TASK
Please go through the records below and return every line holding the word "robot".

********

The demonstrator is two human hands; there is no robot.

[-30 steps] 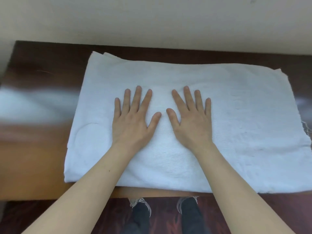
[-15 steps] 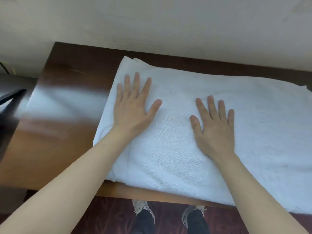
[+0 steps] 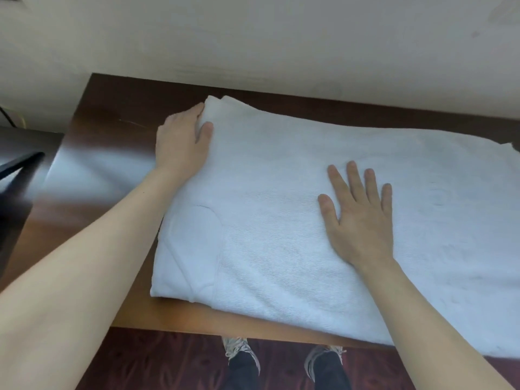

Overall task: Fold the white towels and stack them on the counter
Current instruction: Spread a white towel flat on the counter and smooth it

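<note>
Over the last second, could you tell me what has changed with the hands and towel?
The left hand slid from the middle of the white towel to its far left corner and now grips it, thumb on top. The right hand stayed flat on the towel, still spread on the wooden counter.

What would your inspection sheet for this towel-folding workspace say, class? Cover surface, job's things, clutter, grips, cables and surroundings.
Surface: dark wooden counter, glare on its left part.
Job's things: one white towel, folded, lying flat on the counter.
Clutter: nothing seen.
Grips: left hand pinches the towel's far left corner, thumb on top; right hand rests flat on the towel.
Cables: thin dark line at the left edge, possibly a cable.
Surroundings: pale wall behind; dark red floor and shoes below.
</note>
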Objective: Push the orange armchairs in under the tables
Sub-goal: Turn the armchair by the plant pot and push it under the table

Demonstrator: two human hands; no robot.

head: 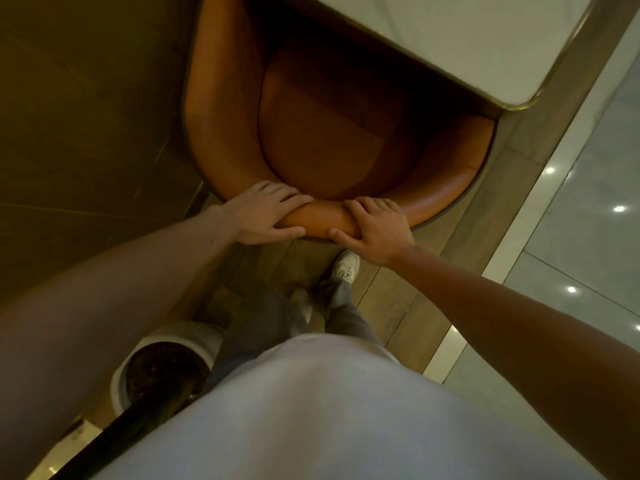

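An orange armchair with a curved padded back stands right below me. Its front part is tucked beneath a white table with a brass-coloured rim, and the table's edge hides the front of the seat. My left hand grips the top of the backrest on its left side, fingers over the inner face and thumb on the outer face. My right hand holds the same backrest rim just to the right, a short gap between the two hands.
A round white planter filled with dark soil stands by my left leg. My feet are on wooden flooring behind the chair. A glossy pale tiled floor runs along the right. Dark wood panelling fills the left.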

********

TASK OUTPUT
The demonstrator is two human hands; there is no robot.
Demonstrator: two human hands; no robot.

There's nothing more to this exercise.